Kepler Titans throw RmInitAdapter Failed using Threadripper and are unusable

Hi,

I’ve been having a strange problem with my new threadripper 1950x system running ubuntu 17.04, with kernel 4.10.0-35 and driver 384.81 (although I’ve also tried earlier drivers and had the same issue). In short, I can’t get any Kepler era GPUs to function. Instead, they fail during bootup with the message “NVRM: RmInitAdapter failed!”.

Currently, this system has a GTX 1050 to drive monitors, a Titan Xp, and a Kepler Titan. If the Kepler Titan is removed, everything works well. If only the Kepler Titan is installed I get these same error messages. I have reproduced this problem with multiple Kepler Titans and verified that they work on another system, so it seems that my computer is the issue.

I’m at a loss to fix this problem and I was hoping that someone else might have some insight.

nvidia-bug-report.log.gz (358 KB)

Looks like you’re using the cuda bundles driver. Can you check if the ‘normal’ 384.90 or the new beta 387.12 driver work?

Hi,

Thanks for the suggestion. Unfortunately, both of those drivers fail as well, in what seems to be the same way. If I run with just the Pascal cards then everything is fine, but if the Kepler card is installed I get the same failure mode. I’m attaching those bug reports as well, if it’s helpful.

Best,
Eric
nvidia-bug-report.log.384.90.gz (344 KB)
nvidia-bug-report.log.387.12.gz (343 KB)

Then maybe check, if

  • no overclocking is set in bios
  • the kernel parameters iommu=off amd_iommu=off help
  • the kepler works in the slot the titan xp is currently seated.

Thanks for working with me on this. I’ve gone back to the 384.81 driver, but I can swap to the newer one or the beta if that would help.

-There’s no overclocking in bios
-I tried iommu=off amd_iommu=off and no change in behavior, still the same problem
-I tried putting the kepler in the slot used by the titan xp and no change in behavior, still the same problem (I took another bug report for this configuration and with the above kernel parameters, if it’s helpful)

Best,
Eric
nvidia-bug-report.log.384.81.nommu.gz (267 KB)

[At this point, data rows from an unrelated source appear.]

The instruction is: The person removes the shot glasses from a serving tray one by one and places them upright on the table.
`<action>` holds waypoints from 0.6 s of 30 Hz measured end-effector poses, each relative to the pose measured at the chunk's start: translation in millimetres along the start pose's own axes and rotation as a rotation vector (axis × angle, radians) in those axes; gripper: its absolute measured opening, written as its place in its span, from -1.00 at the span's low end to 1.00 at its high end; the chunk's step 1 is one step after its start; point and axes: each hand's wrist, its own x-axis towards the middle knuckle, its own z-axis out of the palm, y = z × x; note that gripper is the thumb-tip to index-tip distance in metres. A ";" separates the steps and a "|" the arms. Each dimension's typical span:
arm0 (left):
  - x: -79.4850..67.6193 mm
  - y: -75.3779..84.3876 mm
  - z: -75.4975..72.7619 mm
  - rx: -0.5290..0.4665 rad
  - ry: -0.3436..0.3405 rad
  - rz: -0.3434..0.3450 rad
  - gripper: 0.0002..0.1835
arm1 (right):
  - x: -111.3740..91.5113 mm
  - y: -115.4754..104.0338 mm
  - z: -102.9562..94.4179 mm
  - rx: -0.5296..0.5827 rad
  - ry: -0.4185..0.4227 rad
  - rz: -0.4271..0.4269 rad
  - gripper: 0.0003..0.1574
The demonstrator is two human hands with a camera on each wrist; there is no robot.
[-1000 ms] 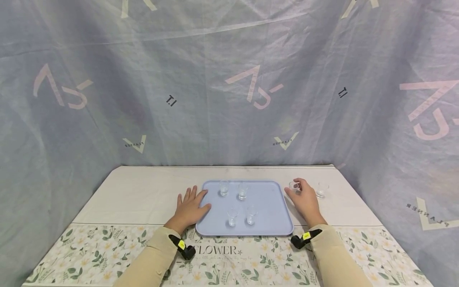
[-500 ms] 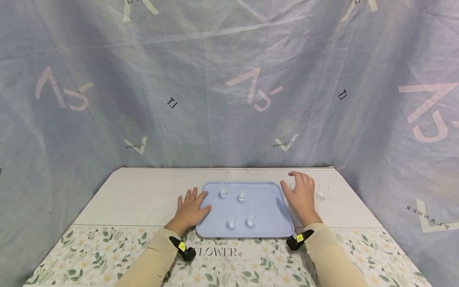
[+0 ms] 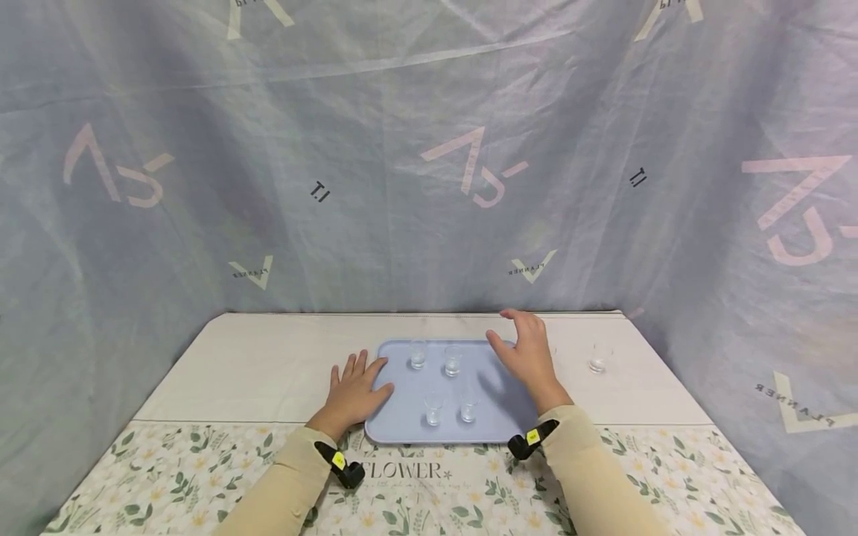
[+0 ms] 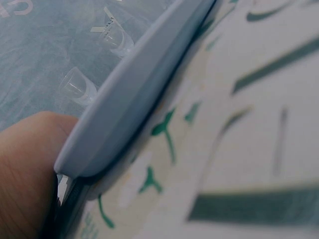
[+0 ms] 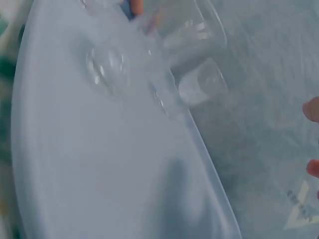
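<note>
On the blue tray [image 3: 402, 383] stand several small clear glasses: two toward the back, a left one [image 3: 418, 356] and a right one [image 3: 452, 362], and two near the front, a left one [image 3: 433, 412] and a right one [image 3: 468, 409]. My left hand [image 3: 353, 393] lies spread at the tray's left edge, its thumb over the rim. Over the tray's right part, my right hand [image 3: 529, 361] hovers with fingers apart and nothing between them, its shadow on the tray. Only the fingertips [image 5: 312, 168] show in the right wrist view.
Right of the tray, another clear glass [image 3: 597, 359] stands on the white table covering [image 3: 657, 387]. A further glass [image 3: 553, 350] is mostly hidden by the right hand. A grey curtain [image 3: 375, 223] encloses the back and sides; a floral print [image 3: 201, 476] covers the front.
My right hand has left the glass beside the tray's right edge and moved left over the tray, its fingers spreading. My left hand has stayed put.
</note>
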 end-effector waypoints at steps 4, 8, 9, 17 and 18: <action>-1.8 0.9 -1.6 -0.003 -0.005 0.002 -0.29 | -0.8 -11.1 9.3 0.049 -0.049 -0.016 -0.40; -3.4 1.3 -0.2 -0.019 0.003 0.008 -0.28 | -7.0 -17.8 19.4 0.079 -0.121 -0.023 -0.35; -3.5 1.3 0.0 -0.021 -0.001 0.006 -0.28 | -8.6 -19.6 21.4 0.085 -0.139 -0.020 -0.34; -2.5 1.5 -1.0 -0.022 0.012 0.010 -0.28 | -18.0 -28.3 33.2 0.238 -0.347 -0.023 -0.25; -2.4 1.7 -1.4 -0.021 0.015 0.011 -0.28 | -18.7 -28.0 34.8 0.240 -0.371 -0.025 -0.24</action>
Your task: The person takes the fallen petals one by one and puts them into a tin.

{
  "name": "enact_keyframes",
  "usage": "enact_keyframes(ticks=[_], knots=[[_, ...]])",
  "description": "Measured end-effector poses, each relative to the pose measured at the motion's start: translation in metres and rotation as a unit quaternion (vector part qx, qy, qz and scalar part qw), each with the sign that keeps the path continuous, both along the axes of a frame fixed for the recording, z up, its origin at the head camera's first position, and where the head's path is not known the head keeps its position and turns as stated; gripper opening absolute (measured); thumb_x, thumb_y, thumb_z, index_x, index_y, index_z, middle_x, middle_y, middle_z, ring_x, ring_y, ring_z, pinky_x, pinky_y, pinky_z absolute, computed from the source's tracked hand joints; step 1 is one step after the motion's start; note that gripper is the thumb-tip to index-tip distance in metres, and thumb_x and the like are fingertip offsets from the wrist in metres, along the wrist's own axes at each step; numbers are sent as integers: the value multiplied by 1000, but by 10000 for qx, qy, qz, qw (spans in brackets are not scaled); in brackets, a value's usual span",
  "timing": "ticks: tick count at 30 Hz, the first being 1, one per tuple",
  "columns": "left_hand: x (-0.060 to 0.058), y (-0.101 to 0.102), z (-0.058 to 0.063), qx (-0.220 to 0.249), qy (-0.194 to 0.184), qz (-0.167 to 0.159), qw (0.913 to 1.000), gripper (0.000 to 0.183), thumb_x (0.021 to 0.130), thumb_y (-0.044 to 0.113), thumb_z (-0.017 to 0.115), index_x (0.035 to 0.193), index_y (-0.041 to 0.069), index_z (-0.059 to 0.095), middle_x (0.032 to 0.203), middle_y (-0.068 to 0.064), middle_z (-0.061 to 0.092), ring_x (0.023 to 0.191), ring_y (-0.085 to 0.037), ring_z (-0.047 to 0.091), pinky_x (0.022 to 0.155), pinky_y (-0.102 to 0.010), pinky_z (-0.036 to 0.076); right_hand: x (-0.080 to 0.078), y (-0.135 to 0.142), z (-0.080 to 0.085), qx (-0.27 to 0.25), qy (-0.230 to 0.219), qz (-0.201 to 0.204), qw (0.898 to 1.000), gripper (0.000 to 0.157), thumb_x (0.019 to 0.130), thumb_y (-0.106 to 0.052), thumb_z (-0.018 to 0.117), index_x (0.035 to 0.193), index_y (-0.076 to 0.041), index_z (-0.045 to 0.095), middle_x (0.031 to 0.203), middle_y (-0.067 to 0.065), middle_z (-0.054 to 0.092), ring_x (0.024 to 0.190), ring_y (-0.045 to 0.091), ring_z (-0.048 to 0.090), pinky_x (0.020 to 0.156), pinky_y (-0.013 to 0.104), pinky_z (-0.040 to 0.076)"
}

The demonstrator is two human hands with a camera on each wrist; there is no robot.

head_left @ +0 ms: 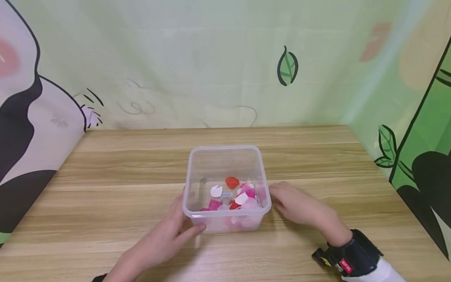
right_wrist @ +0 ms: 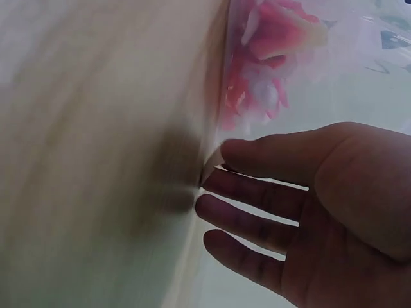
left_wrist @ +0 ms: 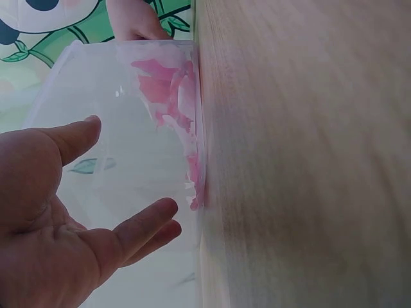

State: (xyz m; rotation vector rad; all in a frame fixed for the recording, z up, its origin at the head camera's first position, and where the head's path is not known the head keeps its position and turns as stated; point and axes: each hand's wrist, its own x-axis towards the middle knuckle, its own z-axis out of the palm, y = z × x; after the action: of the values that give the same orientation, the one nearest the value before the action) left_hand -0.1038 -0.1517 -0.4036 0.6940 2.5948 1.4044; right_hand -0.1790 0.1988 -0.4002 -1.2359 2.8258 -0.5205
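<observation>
A clear plastic box (head_left: 227,219) without a lid stands on the table, with loose petals (head_left: 246,199) in pink, white and red inside, mostly heaped at its right. My left hand (head_left: 163,231) is at the box's left side, thumb by the near lower corner; its thumb (left_wrist: 80,135) and fingers are spread and fairly straight in the left wrist view. Beside the opposite wall is my right hand (head_left: 296,201), fingers low over the table. In the right wrist view its fingers (right_wrist: 250,224) are slightly bent. A pale sliver shows between its thumb and forefinger; I cannot tell if it is held.
The wood-grain table (head_left: 116,168) extends around the box on all sides. A printed cloth backdrop (head_left: 211,70) with cartoon shapes and leaves rises behind the table and along both sides. A black wrist strap (head_left: 359,252) with a small device sits on the right wrist.
</observation>
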Motion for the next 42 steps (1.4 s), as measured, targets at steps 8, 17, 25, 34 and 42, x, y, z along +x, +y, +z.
enact_keyframes(ticks=[8, 17, 25, 34, 42], knots=[[0, 0, 0, 41, 46, -27, 10000, 94, 100, 22, 70, 166, 27, 4, 157, -11, 31, 133, -28, 50, 103, -36, 50, 1, 1, 5, 295, -372, -639, 9968, 18, 88, 0, 77, 105, -2, 71, 97, 7, 69, 94, 26, 67, 86, 44, 58], [-1, 0, 0, -52, 240, -30, 9997, 94, 100, 23, 71, 166, 27, 4, 157, -6, 32, 138, -29, 44, 107, -42, 46, 0, 2, 8, 348, -363, -898, 9947, 17, 85, 1, 78, 81, -12, 67, 76, -6, 59, 71, 10, 55, 64, 31, 51], [0, 1, 1, -139, 337, 4, 9993, 93, 100, 24, 70, 166, 25, 5, 157, -8, 33, 138, -29, 44, 108, -44, 45, -2, 6, 11, 31, -1, -1134, 9935, 20, 91, -5, 76, 77, -15, 63, 69, -9, 52, 64, 8, 47, 56, 27, 44], [0, 1, 0, 12, 169, -45, 9998, 92, 100, 20, 70, 166, 25, 6, 157, -10, 32, 136, -30, 47, 105, -38, 48, 2, 6, 33, -1311, 1160, -1508, 9729, 10, 88, 2, 75, 90, -7, 73, 80, -2, 68, 73, 13, 62, 63, 34, 54], [0, 0, -2, 86, 103, -72, 9999, 92, 100, 21, 70, 166, 27, 5, 156, -10, 32, 136, -29, 47, 105, -38, 48, 17, -6, 48, -2322, 2165, -824, 9447, 21, 80, 9, 80, 94, -6, 74, 89, 0, 72, 81, 15, 66, 71, 37, 56]])
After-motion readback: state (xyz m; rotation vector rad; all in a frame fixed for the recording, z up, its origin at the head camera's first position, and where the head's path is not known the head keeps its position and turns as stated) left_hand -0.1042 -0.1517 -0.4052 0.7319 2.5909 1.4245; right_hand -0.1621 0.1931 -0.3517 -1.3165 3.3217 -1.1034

Now that looks even worse. On this bus it’s failing even before X starts, on init of the audio function. Points more to a general hardware incompatibility.
You’re running a rather old bios, ASRock has released some updates in quick succession, so maybe some problems there. If that doesn’t help, try latest kernel. Other than that, there’s only the last resort of throttling the bus from gen3 to gen2 if the bios allows that and hope that works. In any case, you should contact ASRock support about the issue.

I hadn’t realized that there was a new BIOS available. I’ve upgraded to the 1.70 BIOS and so far it doesn’t seem to have helped. As a note that might be helpful to others in my predicament, it is necessary to set the “promontory pcie bridge” to “gen2” or else you will get all sorts of TLP and DLP errors. I also tried setting the IOMMU to off in the bios, but that doesn’t seem to help. I’m about to try the 4.13.5 kernel and I’ll report back with the results.
nvidia-bug-report.log.newBios.gz (340 KB)

Looks like 4.13.5 didn’t do any better. I guess that my next step is to try out Windows and see if the hardware works there and then contact ASRock. Thanks for all of your help!

Amazingly, I think that I may have succeeded. I switched the PCI switch setting to GEN2 and used the “pci=nommconf” kernel parameter and now everything seems to work!

Hi! I am facing the same problem here: GTX Titan + Threadripper 1950X, but I am using msi MOBO. So basically you downgrade the PCIE from 3.0 to 2.0 and it works, is that right? Will that affect the card’s performance?

Thanks!

I think pcie is a bit problematic in general with the X399 chipset. So not vendor specific.
I remember some user reported a 15% performance loss when switching from gen3 to gen2 in a different context.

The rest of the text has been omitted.